◆ Exercise objective: Copy the listing below in full and skip every picture.

◆ Data block:
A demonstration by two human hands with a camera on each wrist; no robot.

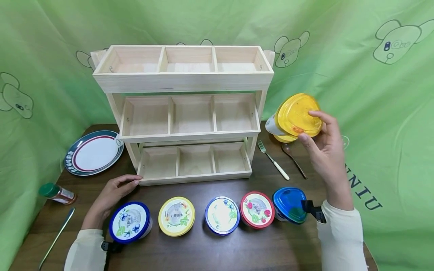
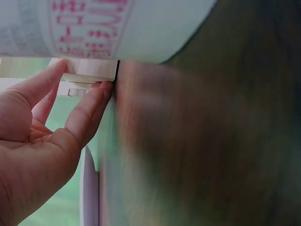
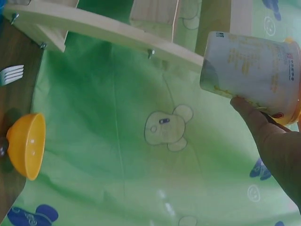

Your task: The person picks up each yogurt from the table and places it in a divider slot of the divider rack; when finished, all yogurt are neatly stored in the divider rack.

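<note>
My right hand [image 1: 327,150] grips a white tub with a yellow lid [image 1: 300,114], raised to the right of a three-tier wooden rack [image 1: 183,82]. In the right wrist view the tub's printed side [image 3: 254,70] shows, with a finger along it. The left hand [image 1: 116,192] pinches the front left corner of the rack's bottom tier; in the left wrist view, thumb and fingers [image 2: 89,110] lie on either side of the wood. Every compartment of the rack is bare. Near the left wrist stands a blue-lidded tub [image 1: 130,222].
More lidded tubs line the front: yellow [image 1: 176,216], blue [image 1: 222,215], red [image 1: 257,209] and a glossy blue one [image 1: 289,205]. A fork [image 1: 274,161], spoon [image 1: 294,160] and yellow bowl [image 3: 29,146] lie right. Left are a plate [image 1: 96,152], spice jar [image 1: 57,193] and thin metal utensil [image 1: 57,239].
</note>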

◆ Written solution:
A demonstration by two human hands with a camera on each wrist; no robot.


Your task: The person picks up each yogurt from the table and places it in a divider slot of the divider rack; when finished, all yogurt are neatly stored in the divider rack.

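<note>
My right hand [image 1: 327,150] grips a white tub with a yellow lid [image 1: 300,114], raised to the right of a three-tier wooden rack [image 1: 183,82]. In the right wrist view the tub's printed side [image 3: 254,70] shows, with a finger along it. The left hand [image 1: 116,192] pinches the front left corner of the rack's bottom tier; in the left wrist view, thumb and fingers [image 2: 89,110] lie on either side of the wood. Every compartment of the rack is bare. Near the left wrist stands a blue-lidded tub [image 1: 130,222].
More lidded tubs line the front: yellow [image 1: 176,216], blue [image 1: 222,215], red [image 1: 257,209] and a glossy blue one [image 1: 289,205]. A fork [image 1: 274,161], spoon [image 1: 294,160] and yellow bowl [image 3: 29,146] lie right. Left are a plate [image 1: 96,152], spice jar [image 1: 57,193] and thin metal utensil [image 1: 57,239].
</note>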

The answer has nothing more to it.